Some census employees say they plan to record Zoom calls with the new appointees and to ask them to put any requests in writing, he said.
Critics have long accused the Trump administration of trying to politicize the decennial census, which is used to determine congressional apportionment, state redistricting and $1.5 trillion a year in federal funding.
In 2018, the administration attempted to add a question about citizenship to the survey, sparking lawsuits that said it would harm the accuracy of the count; the question was blocked last year by the Supreme Court. The administration was also in contact with a now-deceased Republican strategist who had determined a citizenship question would result in a structural electoral advantage for Republicans and non-Hispanic whites.
The government has said it will seek information on citizenship from other sources; this week, NPR reported that South Dakota has joined Nebraska in agreeing to share driver’s license information with the administration, although such data is often obsolete and many states have refused to share it.
The scrutiny of the appointees comes as the bureau prepares to start sending workers door-to-door on Thursday in select parts of the country, asking households to respond to the census. Temporary employees in protective gear will fan out to homes in Idaho, West Virginia, Maine, and parts of Louisiana, Missouri and Oklahoma for a “soft launch” of the door-to-door knocking scheduled to kick off across the United States in August. A second part of the soft launch will begin on July 23 in Crystal City, Va., and parts of Connecticut, Indiana, Kansas, Pennsylvania and Washington State.
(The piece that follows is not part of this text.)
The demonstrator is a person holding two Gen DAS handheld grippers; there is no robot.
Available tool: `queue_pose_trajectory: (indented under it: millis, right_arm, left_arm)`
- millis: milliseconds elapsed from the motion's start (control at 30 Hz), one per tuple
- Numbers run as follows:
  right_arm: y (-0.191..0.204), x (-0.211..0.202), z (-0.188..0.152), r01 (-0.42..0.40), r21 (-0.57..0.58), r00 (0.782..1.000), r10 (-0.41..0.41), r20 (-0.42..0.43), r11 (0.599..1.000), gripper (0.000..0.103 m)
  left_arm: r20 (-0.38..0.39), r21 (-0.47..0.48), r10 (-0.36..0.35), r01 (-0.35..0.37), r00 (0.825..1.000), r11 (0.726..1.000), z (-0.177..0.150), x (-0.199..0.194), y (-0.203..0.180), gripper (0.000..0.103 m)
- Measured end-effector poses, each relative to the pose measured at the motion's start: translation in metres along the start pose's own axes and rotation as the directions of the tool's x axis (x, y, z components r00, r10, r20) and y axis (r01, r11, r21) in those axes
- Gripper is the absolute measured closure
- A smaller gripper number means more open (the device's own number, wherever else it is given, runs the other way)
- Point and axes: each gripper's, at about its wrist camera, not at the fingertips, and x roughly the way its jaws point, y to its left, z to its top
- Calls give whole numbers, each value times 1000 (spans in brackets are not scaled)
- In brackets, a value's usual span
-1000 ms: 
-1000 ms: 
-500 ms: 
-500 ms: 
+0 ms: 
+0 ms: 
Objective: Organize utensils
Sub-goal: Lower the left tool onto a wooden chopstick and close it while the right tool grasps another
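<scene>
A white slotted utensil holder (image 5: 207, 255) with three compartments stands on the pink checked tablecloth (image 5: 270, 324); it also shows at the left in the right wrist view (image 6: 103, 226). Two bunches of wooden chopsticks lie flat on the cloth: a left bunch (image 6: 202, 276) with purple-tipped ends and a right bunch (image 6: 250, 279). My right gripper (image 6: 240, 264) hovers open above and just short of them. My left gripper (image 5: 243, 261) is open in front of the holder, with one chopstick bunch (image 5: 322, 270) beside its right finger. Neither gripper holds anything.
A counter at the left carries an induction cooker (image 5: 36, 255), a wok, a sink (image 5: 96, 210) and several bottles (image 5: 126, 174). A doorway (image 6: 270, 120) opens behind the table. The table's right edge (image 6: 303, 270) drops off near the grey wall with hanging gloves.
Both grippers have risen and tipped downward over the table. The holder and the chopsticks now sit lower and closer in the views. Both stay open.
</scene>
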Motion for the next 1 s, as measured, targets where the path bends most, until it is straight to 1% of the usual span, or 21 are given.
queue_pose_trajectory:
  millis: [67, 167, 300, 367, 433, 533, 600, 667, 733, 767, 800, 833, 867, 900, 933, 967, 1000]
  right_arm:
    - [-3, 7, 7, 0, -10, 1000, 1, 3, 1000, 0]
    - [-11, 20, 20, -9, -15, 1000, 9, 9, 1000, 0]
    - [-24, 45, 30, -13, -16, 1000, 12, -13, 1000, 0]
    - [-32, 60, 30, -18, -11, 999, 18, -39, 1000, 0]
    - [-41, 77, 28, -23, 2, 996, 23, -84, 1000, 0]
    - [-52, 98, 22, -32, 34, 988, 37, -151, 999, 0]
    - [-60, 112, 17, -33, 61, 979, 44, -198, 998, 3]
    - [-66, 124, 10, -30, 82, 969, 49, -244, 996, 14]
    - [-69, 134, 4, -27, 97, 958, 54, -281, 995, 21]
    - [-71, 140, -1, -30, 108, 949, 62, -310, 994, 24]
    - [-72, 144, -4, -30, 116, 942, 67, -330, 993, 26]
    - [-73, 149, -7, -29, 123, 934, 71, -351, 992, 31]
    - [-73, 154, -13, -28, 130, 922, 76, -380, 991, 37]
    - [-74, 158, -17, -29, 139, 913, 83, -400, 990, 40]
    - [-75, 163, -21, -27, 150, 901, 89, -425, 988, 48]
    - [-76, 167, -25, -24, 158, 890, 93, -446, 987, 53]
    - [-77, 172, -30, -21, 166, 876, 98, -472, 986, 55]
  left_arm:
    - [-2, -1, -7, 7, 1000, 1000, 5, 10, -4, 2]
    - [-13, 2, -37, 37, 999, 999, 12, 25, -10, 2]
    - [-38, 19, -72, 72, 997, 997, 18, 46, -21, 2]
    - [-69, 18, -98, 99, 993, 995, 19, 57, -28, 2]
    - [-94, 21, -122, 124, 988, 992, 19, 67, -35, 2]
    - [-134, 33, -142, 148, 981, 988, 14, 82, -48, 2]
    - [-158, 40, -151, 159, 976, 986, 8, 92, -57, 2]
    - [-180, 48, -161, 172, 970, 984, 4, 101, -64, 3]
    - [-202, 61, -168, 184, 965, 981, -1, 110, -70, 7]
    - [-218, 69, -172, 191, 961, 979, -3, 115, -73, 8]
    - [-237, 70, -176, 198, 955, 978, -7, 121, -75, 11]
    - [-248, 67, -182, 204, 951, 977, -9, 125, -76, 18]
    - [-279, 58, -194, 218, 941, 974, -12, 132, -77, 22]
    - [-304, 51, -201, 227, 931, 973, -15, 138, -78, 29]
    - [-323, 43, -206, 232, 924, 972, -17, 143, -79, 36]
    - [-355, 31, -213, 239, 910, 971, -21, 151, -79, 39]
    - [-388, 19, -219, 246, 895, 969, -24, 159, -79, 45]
The goal is to count the roughly two-fifths of households that haven’t responded online, by mail or by phone. This phase had originally been slated to run from May through July, but it was delayed because of the novel coronavirus pandemic and will now run from Aug. 11 through the end of October.
The bureau postponed in-person visits as the pandemic spread in the spring and has asked Congress to approve a four-month delay in reporting deadlines for apportionment. It has urged people to fill out the form online, an option that had not been available in previous decennial counts. So far, 62.1 percent of households have self-responded.
When announcing the soft launches earlier this month, the bureau said it had selected the locations in part based on “the ability of Census Bureau staff to safely resume operations” in a given area.
But since then, caseloads have surged in many parts of the country, with recent spikes in some of the states designated for soft launches. A bureau spokesperson said the bureau would monitor the covid-19 situation and “adjust operations as needed.”
The bureau is providing workers with reusable masks and bottles of hand sanitizer and directing them to stay six feet away from respondents and not enter their homes.
On Tuesday, the bureau announced that it will also send more than 3,000 employees into communities with the lowest response rates to encourage and assist with filling out the form. They will go to places such as grocery stores, food banks, laundromats, restaurants, unemployment offices, back-to-school drives, places of worship and libraries. The bureau has also said it may send out text messages or emails in an effort to boost the response rate.